Omaha is often a forgotten city by those outside of the region. Situated on the border of one of the reddest states of all, Nebraska, and one of the more conservative leaning blue states, Iowa, it is often overlooked by coastal elites — the epitome of flyover country. But Omaha is also a sprawling metroplex, home to hundreds of thousands of people — well over a million if you want to lump in the capital city of Lincoln just 50 miles to the west. Home of several major companies which include Union Pacific Railroad, ConAgra, and Berkshire Hathaway, known for its outspoken liberal leader Warren Buffett.
It’s also the location of Douglas County, one of only two having gone for Hillary Clinton in the last election (the other being Lincoln’s Lancaster County, which went blue by fewer than 100 votes). This distinction illustrates the divide between the rural and urban parts of America more than any other — the rest of Nebraska was safely red for Donald Trump and is highly rural.
In fact, President Trump won the state’s five electoral votes by a hefty margin of nearly 2-1. It may have been an even more decisive victory if you believe that the majority of the state’s third-party voters, mostly Gary Johnson supporters, had gone into his column, though there is some debate over whether they would have merely stayed home instead.

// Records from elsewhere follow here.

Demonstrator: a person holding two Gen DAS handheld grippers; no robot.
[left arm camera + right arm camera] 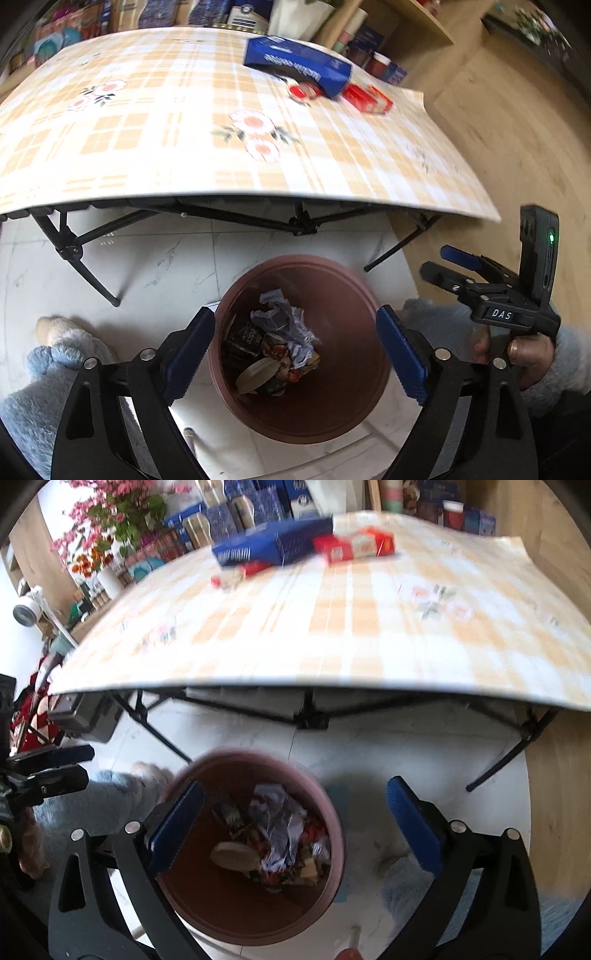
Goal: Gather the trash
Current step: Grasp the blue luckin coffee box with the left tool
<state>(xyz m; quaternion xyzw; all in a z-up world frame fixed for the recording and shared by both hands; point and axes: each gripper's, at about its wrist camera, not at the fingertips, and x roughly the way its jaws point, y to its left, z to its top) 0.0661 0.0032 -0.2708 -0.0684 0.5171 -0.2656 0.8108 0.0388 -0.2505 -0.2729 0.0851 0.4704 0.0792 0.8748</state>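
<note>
A brown round bin (332, 424) (334, 812) stands on the floor in front of the table, with crumpled paper (284, 325) (277, 823) and wrappers inside. My left gripper (297, 354) hangs open over the bin with nothing between its blue pads. My right gripper (295, 829) is also open and empty above the bin, and it shows at the right edge of the left wrist view (454, 266). On the checked tablecloth (147, 147) (369, 627) lie a blue box (299, 64) (269, 544), a red packet (369, 98) (354, 546) and a small red wrapper (304, 90) (236, 576).
Black folding table legs (92, 273) (498, 764) stand behind the bin. Fuzzy blue slippers (55, 354) are beside it on the white tile. Shelves of boxes (221, 513) and a flower vase (107, 576) lie beyond the table, with wooden floor (498, 129) to the right.
</note>
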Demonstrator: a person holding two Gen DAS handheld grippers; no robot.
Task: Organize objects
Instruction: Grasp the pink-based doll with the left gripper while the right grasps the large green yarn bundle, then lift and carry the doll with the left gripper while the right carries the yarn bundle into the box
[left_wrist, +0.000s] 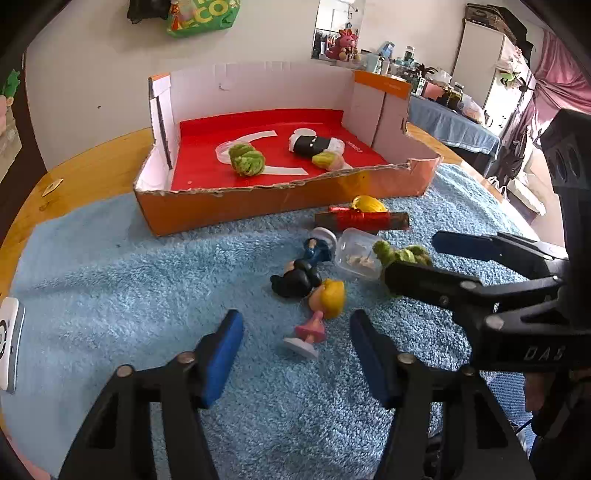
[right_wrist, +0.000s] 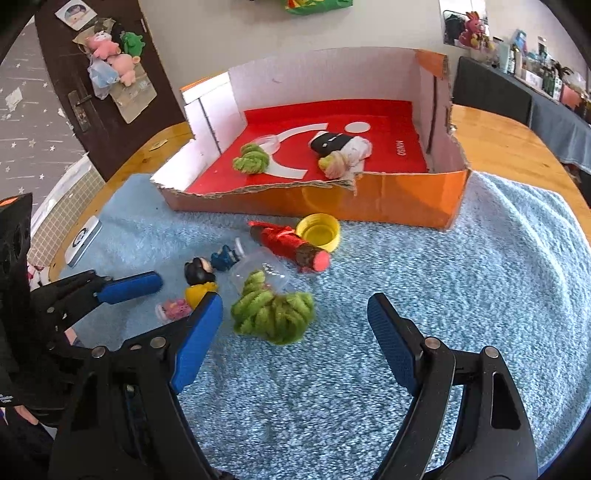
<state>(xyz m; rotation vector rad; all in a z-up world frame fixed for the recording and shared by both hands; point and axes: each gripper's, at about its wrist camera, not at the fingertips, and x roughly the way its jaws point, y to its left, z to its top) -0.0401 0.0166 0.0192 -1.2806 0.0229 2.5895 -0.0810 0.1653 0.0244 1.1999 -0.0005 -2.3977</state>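
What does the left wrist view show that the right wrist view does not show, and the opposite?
Only the left wrist view shows the blonde doll's white base. Only the right wrist view shows the red roll's pink end and the yellow cap's hollow inside. Both share the cardboard box, the blue towel, the loose green yarn bundle and both open tongs, left and right.

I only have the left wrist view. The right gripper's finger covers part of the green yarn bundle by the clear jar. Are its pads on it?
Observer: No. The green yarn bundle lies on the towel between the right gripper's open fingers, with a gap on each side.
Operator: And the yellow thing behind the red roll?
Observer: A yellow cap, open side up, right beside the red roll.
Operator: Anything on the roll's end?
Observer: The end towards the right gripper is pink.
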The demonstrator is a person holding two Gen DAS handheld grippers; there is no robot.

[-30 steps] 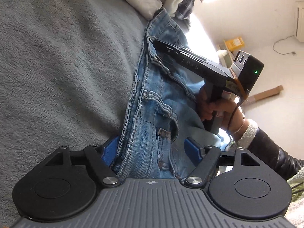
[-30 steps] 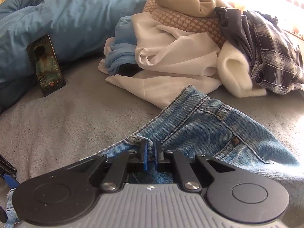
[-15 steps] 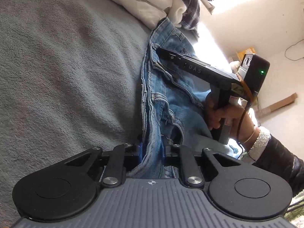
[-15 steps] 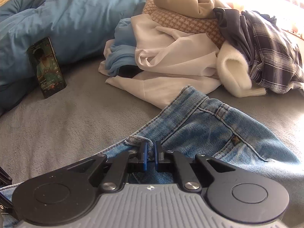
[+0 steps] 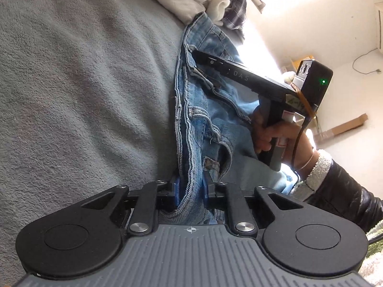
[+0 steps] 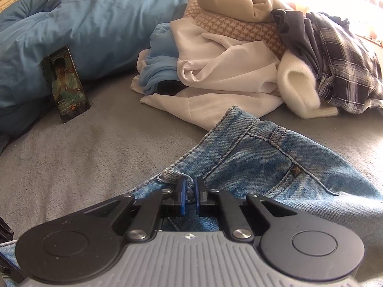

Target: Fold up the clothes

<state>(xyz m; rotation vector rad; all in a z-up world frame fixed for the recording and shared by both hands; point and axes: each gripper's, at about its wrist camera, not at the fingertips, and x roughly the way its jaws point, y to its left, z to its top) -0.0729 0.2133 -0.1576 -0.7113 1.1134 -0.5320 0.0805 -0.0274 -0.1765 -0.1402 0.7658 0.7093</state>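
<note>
A pair of light blue jeans point(image 5: 203, 110) lies on a grey blanket point(image 5: 83, 95). My left gripper point(image 5: 190, 189) is shut on the jeans' waistband edge, denim bunched between its blue pads. My right gripper point(image 6: 189, 196) is shut on a belt loop at the waistband of the jeans point(image 6: 263, 157). In the left wrist view the right gripper's body point(image 5: 251, 79) reaches over the jeans, held by a hand point(image 5: 275, 134) in a black sleeve.
A pile of unfolded clothes point(image 6: 239, 59) lies behind the jeans: white, beige, light blue and plaid pieces. A phone point(image 6: 65, 83) leans upright against a blue duvet point(image 6: 83, 24) at the left. A cream wall point(image 5: 323, 24) and boxes stand beyond the bed.
My left gripper has closed from wide open onto the jeans' waistband edge. The right gripper has stayed shut on the belt loop, and the jeans shifted slightly.
</note>
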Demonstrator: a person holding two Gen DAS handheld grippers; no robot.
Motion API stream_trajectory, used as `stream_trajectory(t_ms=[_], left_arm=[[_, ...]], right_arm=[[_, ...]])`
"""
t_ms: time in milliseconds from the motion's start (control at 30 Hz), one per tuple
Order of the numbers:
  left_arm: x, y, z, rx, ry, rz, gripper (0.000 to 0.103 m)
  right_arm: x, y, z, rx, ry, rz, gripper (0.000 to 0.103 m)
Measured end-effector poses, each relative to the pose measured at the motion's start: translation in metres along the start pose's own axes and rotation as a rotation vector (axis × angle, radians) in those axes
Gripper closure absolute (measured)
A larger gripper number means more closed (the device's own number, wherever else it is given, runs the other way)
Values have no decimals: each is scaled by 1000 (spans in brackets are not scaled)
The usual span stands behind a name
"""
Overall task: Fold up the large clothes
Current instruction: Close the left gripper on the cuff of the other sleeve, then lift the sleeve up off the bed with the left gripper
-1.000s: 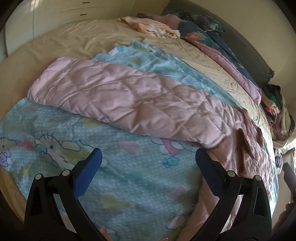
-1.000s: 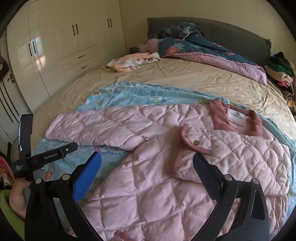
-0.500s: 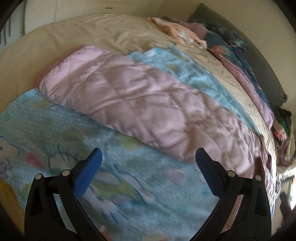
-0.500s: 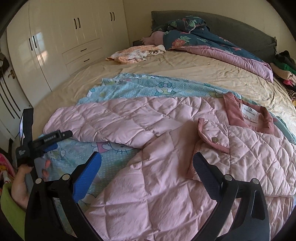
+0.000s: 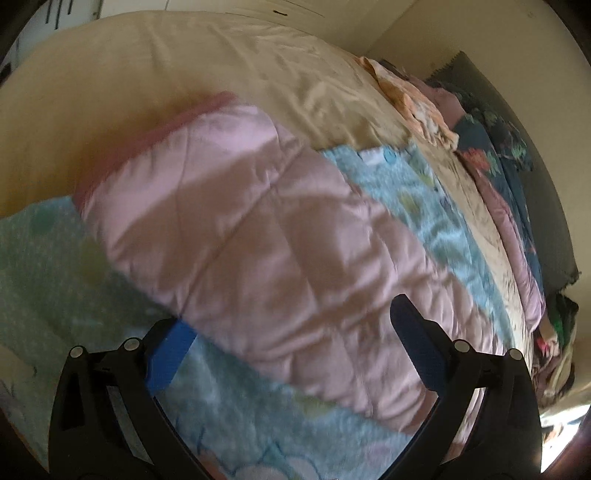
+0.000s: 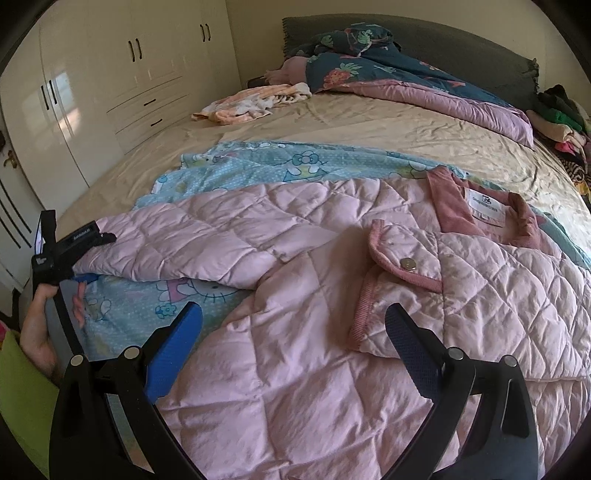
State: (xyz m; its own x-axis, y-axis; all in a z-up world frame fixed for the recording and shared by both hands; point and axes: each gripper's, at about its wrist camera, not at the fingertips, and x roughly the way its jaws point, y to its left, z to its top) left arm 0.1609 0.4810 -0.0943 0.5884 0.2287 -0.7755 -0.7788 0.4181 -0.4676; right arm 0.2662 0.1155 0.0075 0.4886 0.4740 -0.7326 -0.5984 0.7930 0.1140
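A pink quilted jacket lies spread on a blue cartoon-print blanket on the bed, with its collar at the far right. Its long sleeve stretches to the left. My right gripper hovers open over the jacket's body and holds nothing. In the left wrist view, blurred by motion, the sleeve fills the middle, and my left gripper is open with the sleeve's near edge between its blue fingers. In the right wrist view a hand holds the left gripper at the sleeve's cuff end.
The beige bed sheet runs back to a dark headboard. Against it lie a floral duvet and an orange-white cloth. Folded clothes are piled at the right. White wardrobes stand close on the left.
My left gripper has moved forward over the blanket up to the sleeve, whose edge now sits between its fingers. The right gripper has edged a little nearer the jacket. Both stay open.
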Motion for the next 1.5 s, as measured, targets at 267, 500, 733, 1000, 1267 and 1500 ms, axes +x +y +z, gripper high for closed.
stream_trajectory(t_ms=[267,500,733,1000,1267,1500], left_arm=[[-29,-21,19,84,-114,-9,71],[-81,-66,20,185,-215,-76,90],[-137,-124,3,310,-308,-145,91],[-192,-178,-24,415,-376,-216,91],[-225,-225,-60,500,-395,-274,92],[-238,-258,-89,560,-395,-325,92]], right_arm=[[-14,-14,-4,16,-14,-7,4],[-43,-24,-3,54,-61,11,4],[-79,-38,-7,87,-116,8,4],[-123,-67,-17,147,-181,-3,4],[-160,-95,-26,206,-231,-21,4],[-187,-118,-41,232,-245,-63,4]])
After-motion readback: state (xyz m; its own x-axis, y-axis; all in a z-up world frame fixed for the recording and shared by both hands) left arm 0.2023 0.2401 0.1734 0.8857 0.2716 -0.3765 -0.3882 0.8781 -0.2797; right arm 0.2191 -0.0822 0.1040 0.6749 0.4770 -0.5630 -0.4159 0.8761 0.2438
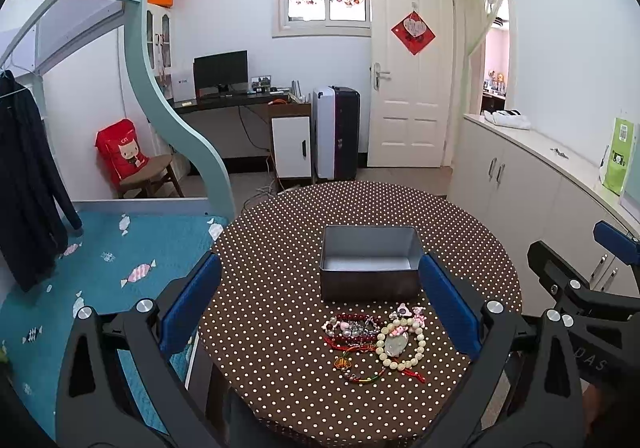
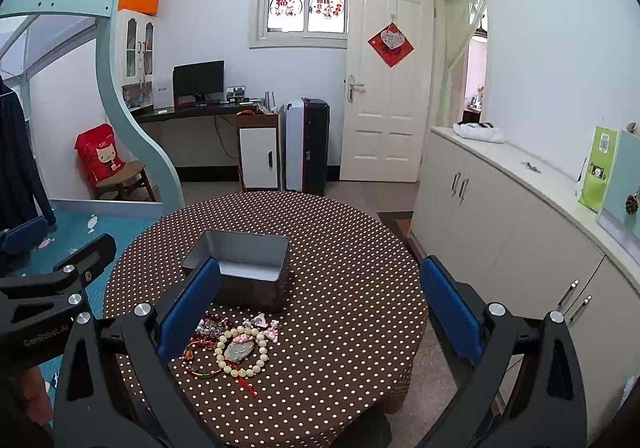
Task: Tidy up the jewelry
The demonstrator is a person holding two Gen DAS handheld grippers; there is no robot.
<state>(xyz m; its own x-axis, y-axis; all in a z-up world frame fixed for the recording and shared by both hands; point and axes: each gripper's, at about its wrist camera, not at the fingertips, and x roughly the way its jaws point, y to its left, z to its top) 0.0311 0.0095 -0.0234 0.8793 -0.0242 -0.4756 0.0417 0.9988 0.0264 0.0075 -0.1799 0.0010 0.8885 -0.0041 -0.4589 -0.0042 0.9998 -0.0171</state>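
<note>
The left gripper (image 1: pixel 320 312) and the right gripper (image 2: pixel 320 312) are sitting nearest the lenses, both spread wide with nothing between their blue pads, hovering above the round table (image 1: pixel 280 248) in its dotted cloth. Beyond them the metal tin (image 1: pixel 370 262) is standing open and looking empty. Just in front of it the jewelry pile (image 1: pixel 374 340) is lying tangled: a pale bead bracelet (image 2: pixel 241 352), dark red beads (image 1: pixel 352 318), thin red cords and what may be small pink charms. These are looking light, limp and slippery; pinching the bead strand across its ring should be holding best, though neighbours may be snagging.
</note>
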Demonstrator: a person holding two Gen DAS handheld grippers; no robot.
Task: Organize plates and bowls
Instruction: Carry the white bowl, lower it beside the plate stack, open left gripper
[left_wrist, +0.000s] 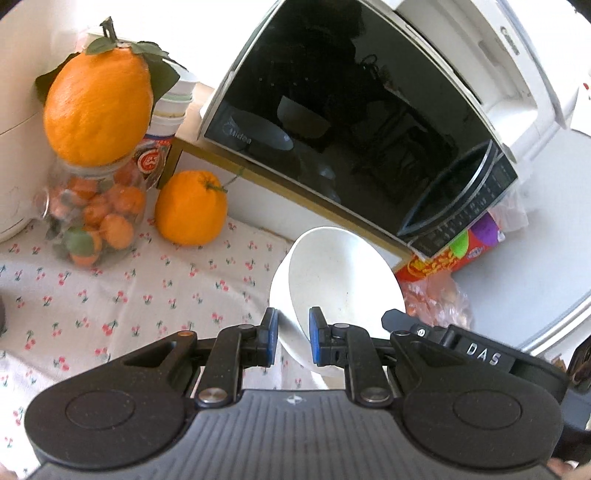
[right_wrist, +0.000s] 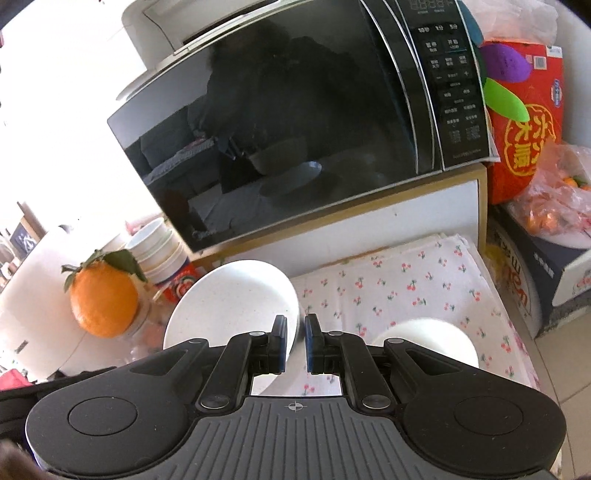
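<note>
Left gripper (left_wrist: 293, 339) clamped on the rim of a white bowl (left_wrist: 340, 280) — tilted, off the cherry-print cloth (left_wrist: 110, 295), microwave (left_wrist: 351, 122) at twelve o'clock. Right gripper (right_wrist: 295, 341) pinching a white plate (right_wrist: 232, 306) by its edge at ten o'clock; bowl perhaps at four o'clock — blurred.

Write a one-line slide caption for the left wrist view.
Left gripper shut on the rim of a tilted white ceramic bowl, before a black glass-fronted microwave.

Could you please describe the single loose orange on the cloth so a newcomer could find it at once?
Start at the black microwave on its shelf. Below its left corner, on the cherry-print cloth, sits the loose orange. Unlike the bigger leafy fruit atop the glass jar, it rests directly on the cloth.
</note>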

Nebraska is also one of only two states (the other being Maine) which allows for the division of their electoral votes. Each congressional district gets one electoral vote, in this case three, and the other two are awarded based on who wins the statewide election. In theory, this would dilute the state’s power relative to other states, as it gives it an already small state’s the potential to be a net gain of only one vote for the candidate. In practice, they have only split once since adopting the rules in 1992 — in 2008 President Barack Obama snagged one away from Senator John McCain.
That one vote was in Nebraska’s 2nd Congressional District which, you guessed it, included most of Omaha. In fact, the district is the most urban in the state — some 97.8% of resident voters live in the city or its environs. But that one vote didn’t matter much, Obama easily won election in 2008 with or without Omaha, and because that was the first electoral vote the Cornhusker State had given to a Democrat since 1964’s landslide Lyndon Johnson win (the last time many red states went blue) President Obama largely ignored the state in 2012, as did Hillary Clinton in 2016.
Much like other major metro areas like Chicago and Las Vegas, Omaha is resented by the rest of the state’s resident for its perceived elitism and ignoring the issues of the rural and small town areas. But unlike Chicago or Las Vegas, Omaha simply doesn’t have the voter base to override the rest of the state — and due to the foresight of the 1992 electoral college split law, likely never will regardless of how large it grows.
The issues that matter to most Nebraskans outside of Omaha are similar to those of other conservative areas — lower taxes, more restrictions on social issues like same-sex marriage and abortion, and generally hawkish policies on foreign policy. On the flip side, Omaha has all of the same issues as any other major city — gun violence, homelessness, and infrastructure issues. The one thing that unites most Nebraskans, however, is corn.
Corn is one of the United States’ most lucrative cash crops. Relatively easy and cheap to grow, and its uses are myriad — from food for humans and livestock to ethanol fuel to even plastics. But to the chagrin of many outside of the state’s industry, corn is also the beneficiary of many federal subsidies, enriching many large-scale farms and helping to keep smaller ones afloat.
Of course, these subsidies from a policy standpoint can be considered suspect at best, and are often debated among economists. Ironically for a conservative state which pushes for less federal interference in business, they have no problem receiving the cash windfall from their neighbors in this form.
The subsidies are largely kept for political reasons at this point. Of course, Nebraska being about as safely red as it can get isn’t the one Washington has its eye on when keeping these in place. No, that would be the neighbor across the Missouri River, Iowa, whose caucuses carry more significant weight than most other states due to their timing in the process.
These days, most Omahans are concerned with their own day-to-day lives, happy to give the federal government about as much thought as they give it. Rural Nebraskans, in turn, are more than happy to give Omaha and its environs just as much of a wide berth so long as they keep their taxes and policies to Douglas County. Some even joke about building a wall around the city in the same way President Trump wants to build one on the border of Mexico. In any case, the state as a whole is almost certain to stay red, and Omaha’s shifting demographics and aging population may soon push it over as well along with Lincoln, painting the entire state red and making it one of the largest GOP cities in the nation.